RandomFiniteGaussianMixture
Documentation for finite Gaussian mixture models, with a variable (random) number of mixture components.
This model is available through the BayesDensityFiniteGaussianMixture package.
RandomFiniteGaussianMixture models the data-generating density as a mixture of normal distributions with an unknown number of mixture components. Our prior and model-specification follows that of Richardson and Green (1997), and can be described as follows:
\[\begin{align*} x_i\,|\, K, \boldsymbol{w}, \boldsymbol{\mu}, \boldsymbol{\sigma}^2 &\sim \sum_{k=1}^K \frac{w_k}{\sigma_k} \phi\Big(\frac{x_i - \mu_k}{\sigma_k}\Big), &i = 1,\ldots, n,\\ w_k \,|\, K &\sim \mathrm{Dirichlet}_K(\alpha, \ldots, \alpha),\\ \mu_k \,|\, K &\sim \mathrm{Normal}(\mu_0, \sigma_0^2), &k = 1,\ldots, K,\\ \sigma_k^2 \,|\, K, \beta &\sim \mathrm{InverseGamma}(a_\sigma, \beta), &k = 1,\ldots, K,\\ \beta &\sim \mathrm{Gamma}(a_\beta, b_\beta),\\ K &\sim p(K) \end{align*}\]

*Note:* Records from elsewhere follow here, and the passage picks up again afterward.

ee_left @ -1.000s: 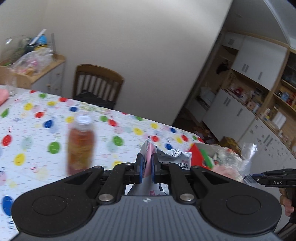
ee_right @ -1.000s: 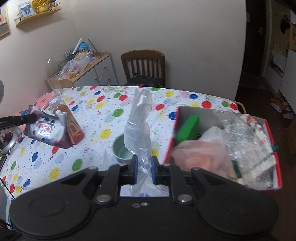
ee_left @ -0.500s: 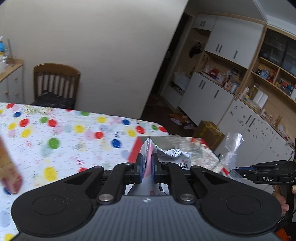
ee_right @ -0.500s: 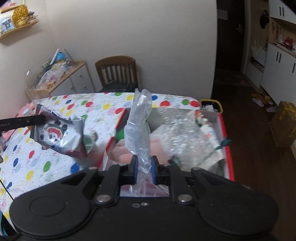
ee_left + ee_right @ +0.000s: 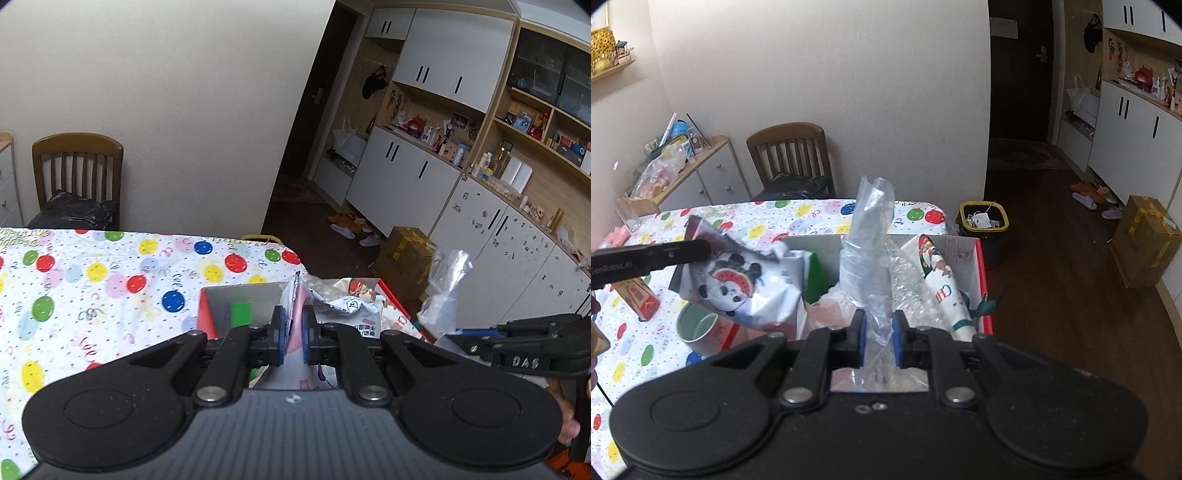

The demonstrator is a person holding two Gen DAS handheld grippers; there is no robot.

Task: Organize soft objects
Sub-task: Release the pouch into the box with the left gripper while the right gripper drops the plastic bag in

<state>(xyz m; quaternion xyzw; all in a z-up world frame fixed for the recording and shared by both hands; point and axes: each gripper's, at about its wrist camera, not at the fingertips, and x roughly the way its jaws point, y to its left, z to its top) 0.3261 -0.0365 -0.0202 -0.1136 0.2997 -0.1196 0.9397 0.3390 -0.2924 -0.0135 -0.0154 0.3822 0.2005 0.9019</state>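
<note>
Left tongs [image 5: 293,330]: the blue pads are closed on the pink-and-silver edge of a panda-print foil pouch [image 5: 738,288]. The pouch hangs from the tongs above the left end of the red-rimmed cardboard box [image 5: 982,280], clear of the surface [image 5: 92,295].

Right tongs [image 5: 878,341]: the pads pinch a crumpled clear plastic bag [image 5: 868,251], with a narrow gap left between them filled by the film. The bag stands upright above the middle of the box. In the left wrist view the right tongs [image 5: 461,334] appear at the right, just past the box's right rim, the bag [image 5: 445,284] rising from the tip.

Box contents: bubble wrap [image 5: 905,280], a green block [image 5: 816,273], a pinkish soft item [image 5: 827,314] and a white printed roll [image 5: 942,291] lying against the right wall.

Edges and room: the box sits at the right edge of the surface, with wooden floor [image 5: 1052,295] beyond. A pale green cup [image 5: 698,328] stands touching or just beside the box's left wall; a brown bottle [image 5: 639,299] lies further left. The balloon-print area behind the box is open. A yellow-rimmed bin [image 5: 984,218] stands on the floor past the far corner.
</note>
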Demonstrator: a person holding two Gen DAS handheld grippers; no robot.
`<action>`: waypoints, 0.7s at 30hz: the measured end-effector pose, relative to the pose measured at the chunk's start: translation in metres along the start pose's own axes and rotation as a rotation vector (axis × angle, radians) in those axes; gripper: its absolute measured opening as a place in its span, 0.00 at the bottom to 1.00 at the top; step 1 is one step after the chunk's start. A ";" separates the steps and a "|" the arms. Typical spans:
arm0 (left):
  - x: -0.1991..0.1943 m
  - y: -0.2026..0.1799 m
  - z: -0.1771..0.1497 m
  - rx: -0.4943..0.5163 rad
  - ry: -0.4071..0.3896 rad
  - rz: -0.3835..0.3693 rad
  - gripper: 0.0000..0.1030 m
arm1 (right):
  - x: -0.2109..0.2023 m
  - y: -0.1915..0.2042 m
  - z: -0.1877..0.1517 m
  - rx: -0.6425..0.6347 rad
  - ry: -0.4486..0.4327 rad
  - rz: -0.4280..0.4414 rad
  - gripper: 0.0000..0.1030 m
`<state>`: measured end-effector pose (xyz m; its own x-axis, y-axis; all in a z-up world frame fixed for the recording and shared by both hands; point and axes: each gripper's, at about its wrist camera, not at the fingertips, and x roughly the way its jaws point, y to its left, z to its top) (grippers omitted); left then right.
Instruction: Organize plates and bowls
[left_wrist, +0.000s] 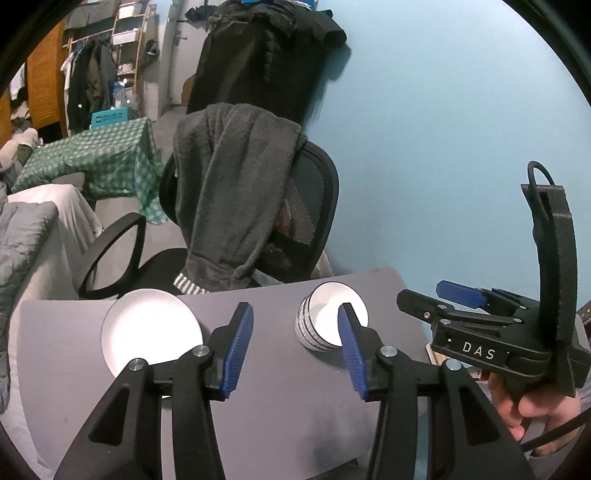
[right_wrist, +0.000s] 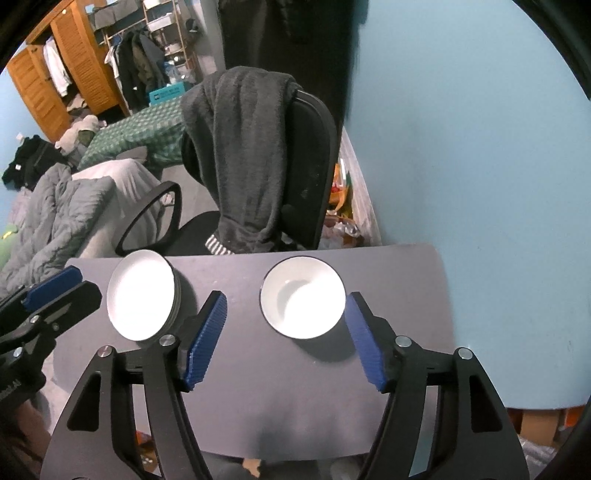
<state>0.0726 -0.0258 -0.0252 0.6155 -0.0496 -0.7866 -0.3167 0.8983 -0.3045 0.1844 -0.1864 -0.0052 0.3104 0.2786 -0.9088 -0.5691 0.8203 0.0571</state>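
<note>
plates (right_wrist: 142, 299) and bowl (right_wrist: 303, 301) apart on grey table (right_wrist: 295, 387); both tools spread, empty; chair (right_wrist: 310, 162) behind.

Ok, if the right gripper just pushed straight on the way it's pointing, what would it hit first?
Most likely the white bowl on the grey table. The open right gripper is empty and the bowl sits just ahead between its fingers. Depth is unclear, so it might meet the tabletop just short of the bowl.

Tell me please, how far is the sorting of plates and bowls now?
It looks nearly done. The plates sit in one stack on the left of the grey table, and the bowls in another stack on the right. Nothing is in hand: the left claw and right claw are both open and empty. No loose dishes are visible.
</note>
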 end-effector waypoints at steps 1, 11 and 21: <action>-0.003 0.002 -0.001 -0.003 -0.001 0.004 0.51 | -0.001 0.002 -0.001 -0.001 0.001 0.003 0.65; -0.024 0.009 -0.011 -0.010 -0.030 0.051 0.74 | -0.007 0.012 -0.010 0.021 0.007 0.020 0.66; -0.036 0.011 -0.015 -0.012 -0.046 0.085 0.83 | -0.010 0.011 -0.016 0.045 0.015 0.025 0.68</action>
<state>0.0364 -0.0204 -0.0086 0.6182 0.0470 -0.7846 -0.3776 0.8932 -0.2440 0.1629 -0.1882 -0.0026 0.2853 0.2921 -0.9128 -0.5416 0.8349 0.0979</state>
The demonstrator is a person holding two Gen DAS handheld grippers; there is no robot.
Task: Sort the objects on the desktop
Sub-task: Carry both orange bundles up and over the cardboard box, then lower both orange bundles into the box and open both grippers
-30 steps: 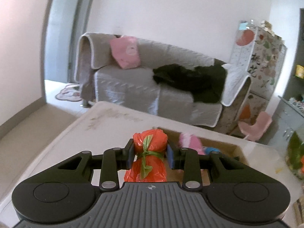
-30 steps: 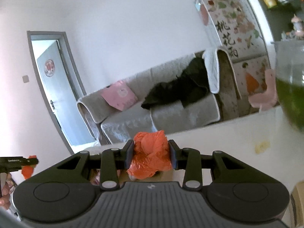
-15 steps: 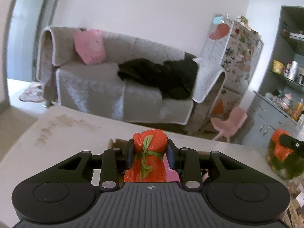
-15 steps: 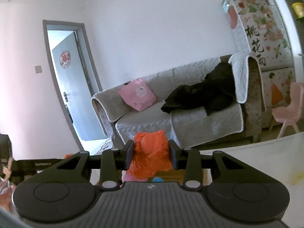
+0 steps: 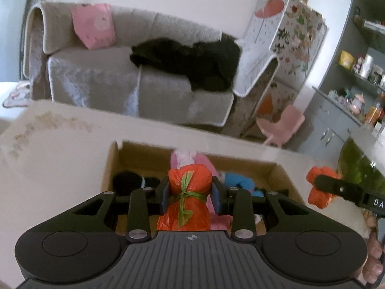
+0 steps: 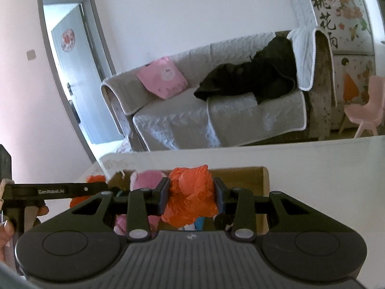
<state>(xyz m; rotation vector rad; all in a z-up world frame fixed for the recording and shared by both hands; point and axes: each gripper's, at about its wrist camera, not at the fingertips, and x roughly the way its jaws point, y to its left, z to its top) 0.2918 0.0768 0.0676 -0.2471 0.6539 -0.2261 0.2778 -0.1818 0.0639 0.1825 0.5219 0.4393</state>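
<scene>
Orange plastic bundles are pinched in both grippers: a green-tied bundle (image 5: 186,200) in the left gripper (image 5: 190,193), a crumpled orange bag (image 6: 191,193) in the right gripper (image 6: 191,195). Both are held above the cardboard box (image 5: 280,177) on the pale surface (image 5: 60,149), where pink, blue and black items (image 5: 240,183) already lie. Release into the box is judged not yet done.

Both tongs (image 5: 190,193) (image 6: 191,195) clamped, side by side
</scene>
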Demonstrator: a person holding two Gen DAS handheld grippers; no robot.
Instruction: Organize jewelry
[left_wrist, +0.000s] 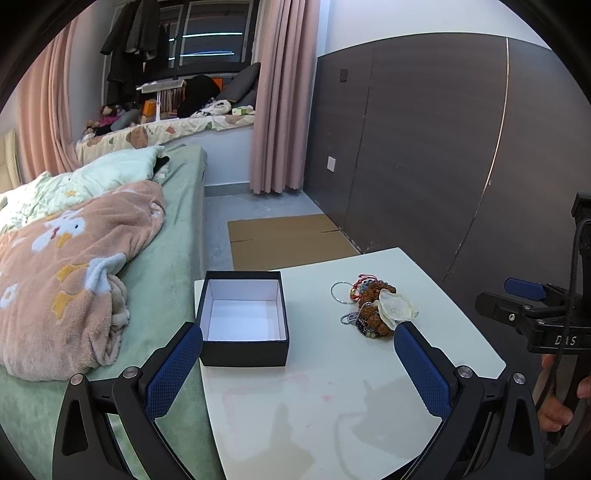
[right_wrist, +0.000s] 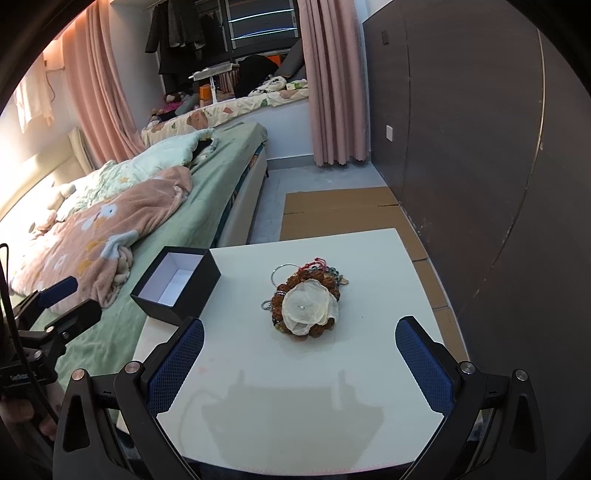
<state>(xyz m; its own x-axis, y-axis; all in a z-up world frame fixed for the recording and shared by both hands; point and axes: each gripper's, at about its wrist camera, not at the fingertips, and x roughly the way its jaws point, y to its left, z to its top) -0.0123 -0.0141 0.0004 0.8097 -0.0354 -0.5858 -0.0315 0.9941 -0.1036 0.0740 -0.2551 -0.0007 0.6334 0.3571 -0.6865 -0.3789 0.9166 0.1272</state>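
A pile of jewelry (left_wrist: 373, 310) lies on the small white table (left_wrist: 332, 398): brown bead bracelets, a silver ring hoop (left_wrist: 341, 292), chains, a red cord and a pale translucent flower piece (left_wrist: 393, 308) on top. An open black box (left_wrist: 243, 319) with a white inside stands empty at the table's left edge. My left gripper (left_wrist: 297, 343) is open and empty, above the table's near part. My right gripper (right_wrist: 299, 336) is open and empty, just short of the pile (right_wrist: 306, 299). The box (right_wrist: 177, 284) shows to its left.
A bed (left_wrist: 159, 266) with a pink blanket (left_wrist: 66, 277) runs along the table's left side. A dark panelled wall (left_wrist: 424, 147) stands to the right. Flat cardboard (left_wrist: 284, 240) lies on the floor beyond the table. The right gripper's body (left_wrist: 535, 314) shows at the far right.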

where $\phi(\cdot)$ denotes the density of the standard normal distribution, $\mu_0 \in \mathbb{R}, \alpha, \sigma_0^2, a_\sigma, a_\beta, b_\beta > 0$ are fixed hyperparameters and $p(K)$ is a probability mass function supported on a finite subset of the positive integers.[1]
This model is available through the BayesDensityFiniteGaussianMixture package.
For Markov chain Monte Carlo-based inference, we provide an implementation of the telescope sampler (Frühwirth-Schnatter et al., 2021).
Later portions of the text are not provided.